Last Updated: Apr 16, 2012
Vibrantly-colored and energetic, hummingbirds are named for the distinctive sound made by their tiny beating wings. Known locally as colibris, their remarkable size, fearless nature and shimmering colors have made these flying jewels a favorite among birders and wildlife lovers. Of the 338 known species, roughly 50 hummingbirds live or breed in Costa Rica’s tropical lowlands and cool cloud forests. Native to New World countries, hummers are divided into two sub-families. The Trochilinae, or typical hummingbirds, include all of the colorful species, while the Phaethornithinae comprise 34 species of hermits.
Scientific Name: Selasphorus scintilla
Status in the Wild: Common
Habitat: Cloud Forests, Rainforests
The Americas are home to a dazzling variety of hummingbird species that range from minuscule to surprisingly big, with varying tail streamers, head plumes and colorations. Their ability to hover for long periods of time and to fly backwards makes them different from all other birds. Hummingbirds eat at least half their body weight in food every day to support their high energy lifestyle. At night, their body temperature drops as they go into a state of torpor to help conserve energy. Hummingbirds have the highest metabolic rate of any bird – their heart rate can exceed 1,200 beats a minute.

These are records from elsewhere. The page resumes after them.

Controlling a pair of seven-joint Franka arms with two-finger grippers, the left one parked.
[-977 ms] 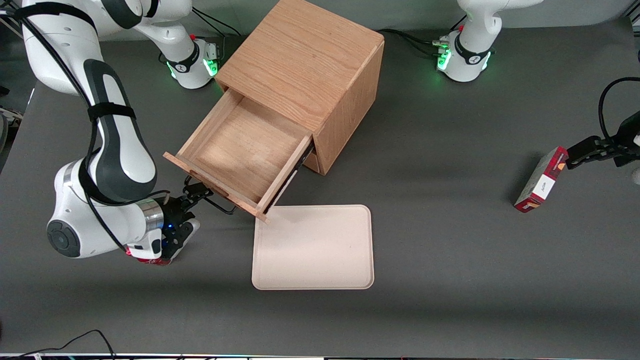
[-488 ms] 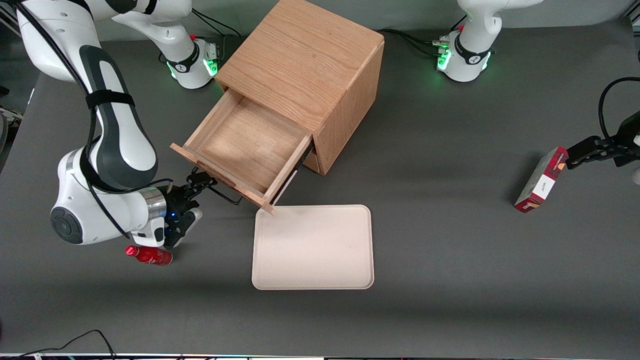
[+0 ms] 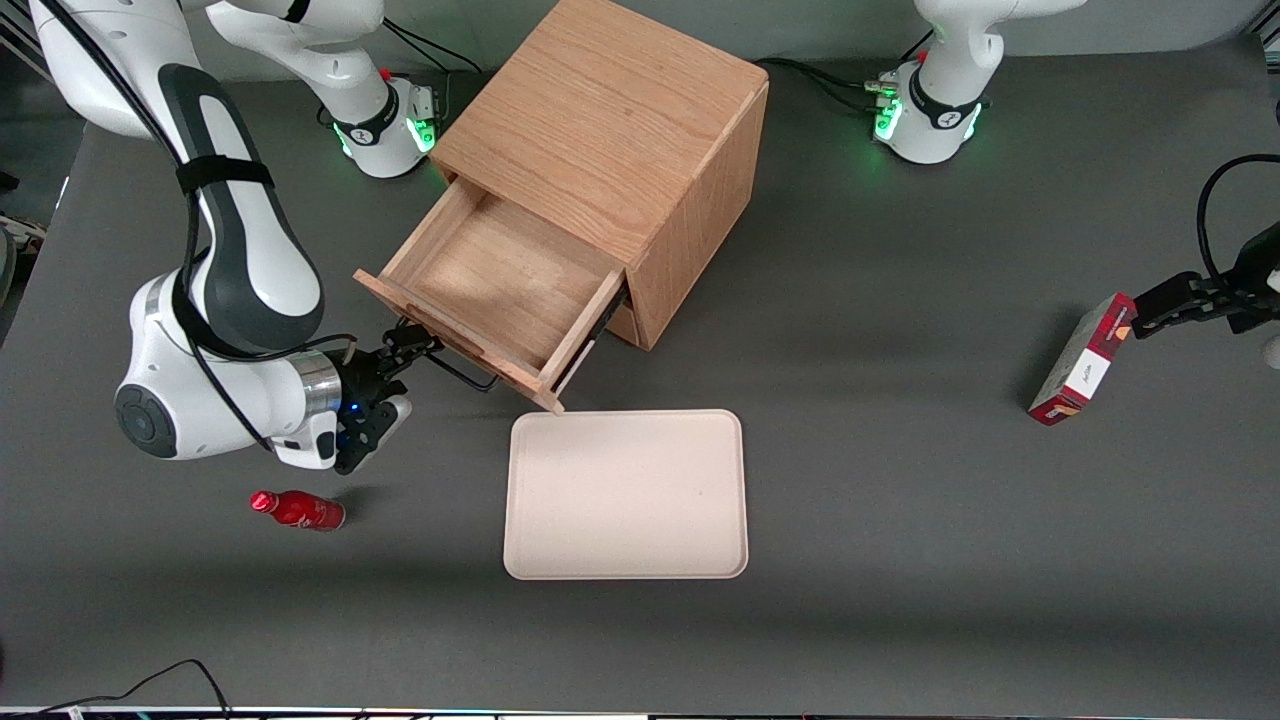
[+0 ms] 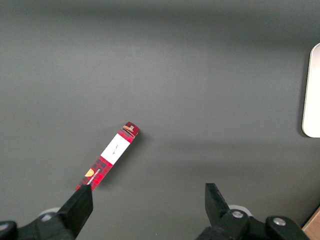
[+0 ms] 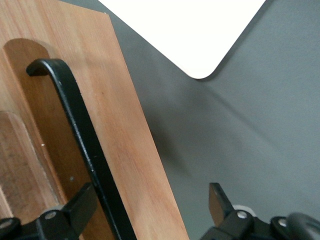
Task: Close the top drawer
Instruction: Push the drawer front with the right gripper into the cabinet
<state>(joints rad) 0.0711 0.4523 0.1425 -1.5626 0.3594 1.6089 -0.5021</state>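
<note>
**Top drawer: handling notes, nearest item first**

1. Tray [image 3: 625,495]. Pale, flat and bare, lower centre of the front view. One corner lies just beside the drawer's nearest front corner, apart from it as far as I can tell. Not part of the job.

2. Red bottle [image 3: 298,509]. On its side on the table [image 3: 900,520], nearer the front camera than my wrist and well clear of the drawer's path.

3. My gripper [image 3: 405,352]. Level with the drawer front, mid-height in the front view. Fingers are spread and clamp nothing. In the right wrist view the gripper [image 5: 150,192] has the black handle [image 5: 75,120] running close along one finger, with the other finger out over the bare table.

4. Top drawer [image 3: 500,275]. Light oak, shallow, empty, drawn a good way out of the cabinet [image 3: 610,110] at an angle toward the working arm's end. Where the handle [image 3: 455,365] shows in the front view it stands proud of the drawer front [image 5: 125,150].
   - Handling, as I judge it: rigid wood, light with nothing inside, not fragile. It looks to run on slides, so it should go in only along its own line.
   - Where to bear: flat against the front panel near the handle's middle. No grip is needed. A push at one end could rack the drawer and jam it.

5. Cabinet. Upper centre of the front view. Solid-looking, but a hard shove might slide it on the table.
</note>
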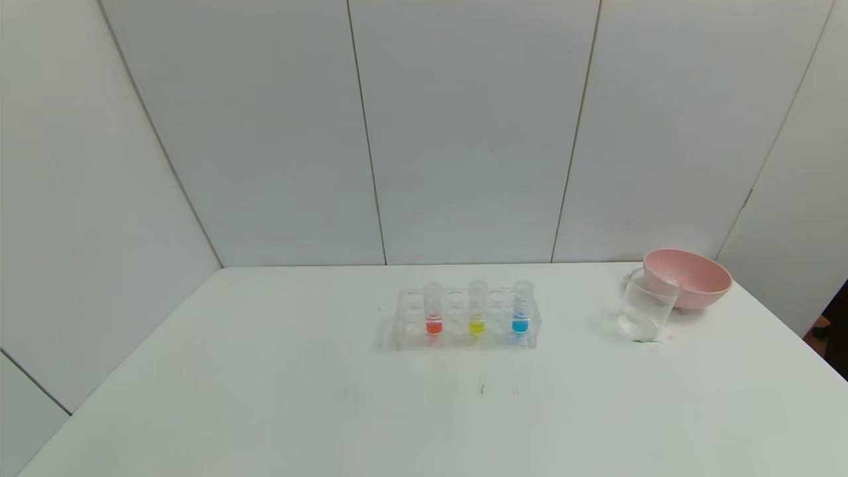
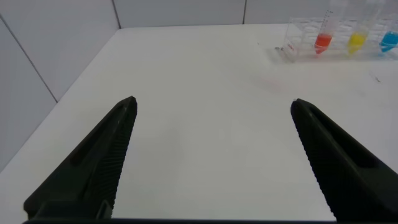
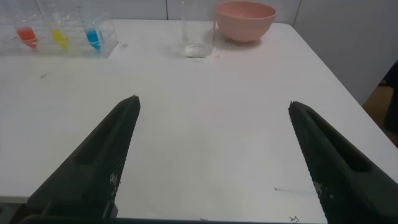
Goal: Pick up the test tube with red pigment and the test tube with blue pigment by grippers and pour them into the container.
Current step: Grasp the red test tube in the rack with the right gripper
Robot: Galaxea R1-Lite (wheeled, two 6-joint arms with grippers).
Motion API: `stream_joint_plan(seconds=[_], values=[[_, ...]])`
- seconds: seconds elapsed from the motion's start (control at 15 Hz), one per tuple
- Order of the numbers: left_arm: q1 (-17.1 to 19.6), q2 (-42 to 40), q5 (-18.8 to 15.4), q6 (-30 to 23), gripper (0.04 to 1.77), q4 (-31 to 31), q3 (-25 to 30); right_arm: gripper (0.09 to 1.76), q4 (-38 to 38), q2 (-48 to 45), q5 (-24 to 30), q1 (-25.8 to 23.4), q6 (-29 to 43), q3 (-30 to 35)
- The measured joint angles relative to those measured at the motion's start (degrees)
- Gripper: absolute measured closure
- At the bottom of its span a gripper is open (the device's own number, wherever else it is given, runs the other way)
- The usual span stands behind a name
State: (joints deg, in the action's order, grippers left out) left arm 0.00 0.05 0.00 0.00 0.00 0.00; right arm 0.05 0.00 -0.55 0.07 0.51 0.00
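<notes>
White counter (image 1: 265, 397) with a clear tube rack (image 1: 464, 321) near its middle. Three tubes stand upright in the rack's front row: the test tube with red pigment (image 1: 433, 310) at the robot's left, a tube with yellow liquid (image 1: 477, 309) in the centre, and the test tube with blue pigment (image 1: 521, 307) at the right. The container (image 1: 646, 305), a clear glass beaker, stands well apart from the rack toward the right, just in front of a pink bowl (image 1: 689, 277) and seeming to touch it. Neither arm appears in the head view. Left tool (image 2: 211, 109), seen from its wrist camera, hangs over bare counter with fingers spread wide, gripping nothing; the rack lies far ahead of it. Right tool (image 3: 212, 107) likewise stands wide apart and empty above the counter, with beaker and bowl beyond it
</notes>
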Motion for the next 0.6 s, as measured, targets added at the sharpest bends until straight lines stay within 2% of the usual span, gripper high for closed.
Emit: stream_joint_plan(seconds=[0.6], values=[[0.0, 0.0, 0.0, 0.0, 0.05, 0.0, 0.0, 0.14, -0.1, 0.0, 0.0, 0.0, -0.1, 0.0]])
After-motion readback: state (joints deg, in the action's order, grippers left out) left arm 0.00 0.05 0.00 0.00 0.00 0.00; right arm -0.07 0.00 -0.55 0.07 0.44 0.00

Hummingbirds have co-evolved with flowers and plants, developing long slender bills and even longer tongues to feed on nectar. Because flowers regularly bloom and fade, most hummingbirds lead somewhat solitary lives, aggressively defending nectar sources from rival hummers, bees and butterflies. They also eat insects to help supplement fat and protein in their diet.
The smallest Costa Rican hummer is the male scintillant hummingbird (Selasphorus scintilla), which weighs in at just two grams. At 11.5 grams, the violet sabrewing, or Campylopterus hemileucurus, is the largest – its brilliant violet head and body contrasted by dark green wings.
Hummingbirds inhabit a variety of temperate and tropical habitats in Costa Rica. In the lowland areas, hummers typically nest during the dry season months of December through April. Those found in highlands like Monteverde or San Gerardo de Dota usually nest towards the end of the year when temperatures are colder and epiphytic flowers are blooming.
Only ten species of hummingbirds are known to live in Costa Rica’s highlands. One of the more common is the fiery-throated hummingbird (Panterpe insignis), which breeds in the cool forests near Poas and Irazu volcanoes and the high-elevation cloud forests along the Talamanca Mountains. This stunner is an iridescent green, with a dark blue tail, indigo chest, copper-orange throat and a radiant blue crown. Another cold-weather lover is the magnificent hummingbird, which flashes its shimmering plumage along the Cerro de la Muerte, frequenting the humid montane forests from 2000 meters up to the timberline.
Hummingbird Hot Spots in Costa Rica:
- Monteverde Cloud Forest Reserve
- Santa Elena Reserve
- Selvatura Park in Monteverde
- San Gerardo de Dota
- Los Quetzales National Park
- La Selva Biological Station in Sarapiqui
- Poas Volcano National Park
- La Paz Waterfall Gardens
True loners due to their territorial nature, hummingbirds only mingle with the opposite sex for a short time during mating. Nests are constructed of moss, twigs, plant fibers and fern leaves, sometimes bound together with cobwebs. A clutch typically consists of two small white eggs, which are incubated by the female for 14-19 days. Chicks are fed a mixture of nectar and regurgitated insects and remain in the nest for up to a month.
Status in the Wild:
Most hummingbirds are abundant with no danger of extinction. Fortunately, hummer populations in Costa Rica are not yet seriously threatened, with the exception of the mangrove hummingbird (Amazilia boucardi), whose habitat along the Pacific Coast is threatened by local development and increased pollution.